### What you have to do
An exact copy of all the data below is needed.

### Data
Segment Open
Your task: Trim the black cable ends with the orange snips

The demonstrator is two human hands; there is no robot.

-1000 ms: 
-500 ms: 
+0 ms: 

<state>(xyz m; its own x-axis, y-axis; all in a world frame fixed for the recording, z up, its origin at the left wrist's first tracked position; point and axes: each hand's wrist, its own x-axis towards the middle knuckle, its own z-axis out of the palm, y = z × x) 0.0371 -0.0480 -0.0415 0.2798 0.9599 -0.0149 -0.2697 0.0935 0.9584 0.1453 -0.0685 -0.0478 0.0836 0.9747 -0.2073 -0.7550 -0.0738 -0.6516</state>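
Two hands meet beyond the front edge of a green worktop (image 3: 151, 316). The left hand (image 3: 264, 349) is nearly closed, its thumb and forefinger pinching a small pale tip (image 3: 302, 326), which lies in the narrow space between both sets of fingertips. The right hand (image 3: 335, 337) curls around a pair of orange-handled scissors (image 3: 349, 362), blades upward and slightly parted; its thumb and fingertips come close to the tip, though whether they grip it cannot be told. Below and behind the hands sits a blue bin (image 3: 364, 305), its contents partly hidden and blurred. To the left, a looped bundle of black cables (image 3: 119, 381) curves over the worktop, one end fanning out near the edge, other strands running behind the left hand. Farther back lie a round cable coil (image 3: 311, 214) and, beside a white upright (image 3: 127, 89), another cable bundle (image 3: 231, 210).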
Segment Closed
### Result of this task
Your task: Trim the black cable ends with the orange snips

The demonstrator is two human hands; there is no robot.

-1000 ms: 
-500 ms: 
+0 ms: 

<state>(xyz m; its own x-axis, y-axis; all in a world frame fixed for the recording, z up, its origin at the left wrist's first tracked position; point and axes: each hand's wrist, its own x-axis towards the middle knuckle, its own z-axis out of the palm, y = z × x) 0.0371 -0.0480 -0.0415 0.2798 0.9599 -0.0149 -0.2697 0.0935 0.9584 0.1453 -0.0685 -0.0478 0.0836 0.9747 -0.2073 -0.7550 -0.0738 -0.6516</state>
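Two hands meet beyond the front edge of a green worktop (image 3: 151, 316). The left hand (image 3: 264, 349) is nearly closed, its thumb and forefinger pinching a small pale tip (image 3: 302, 326), which lies in the narrow space between both sets of fingertips. The right hand (image 3: 335, 337) curls around a pair of orange-handled scissors (image 3: 349, 362), blades upward and slightly parted; its thumb and fingertips come close to the tip, though whether they grip it cannot be told. Below and behind the hands sits a blue bin (image 3: 364, 305), its contents partly hidden and blurred. To the left, a looped bundle of black cables (image 3: 119, 381) curves over the worktop, one end fanning out near the edge, other strands running behind the left hand. Farther back lie a round cable coil (image 3: 311, 214) and, beside a white upright (image 3: 127, 89), another cable bundle (image 3: 231, 210).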

For this exercise, nothing further remains to be done.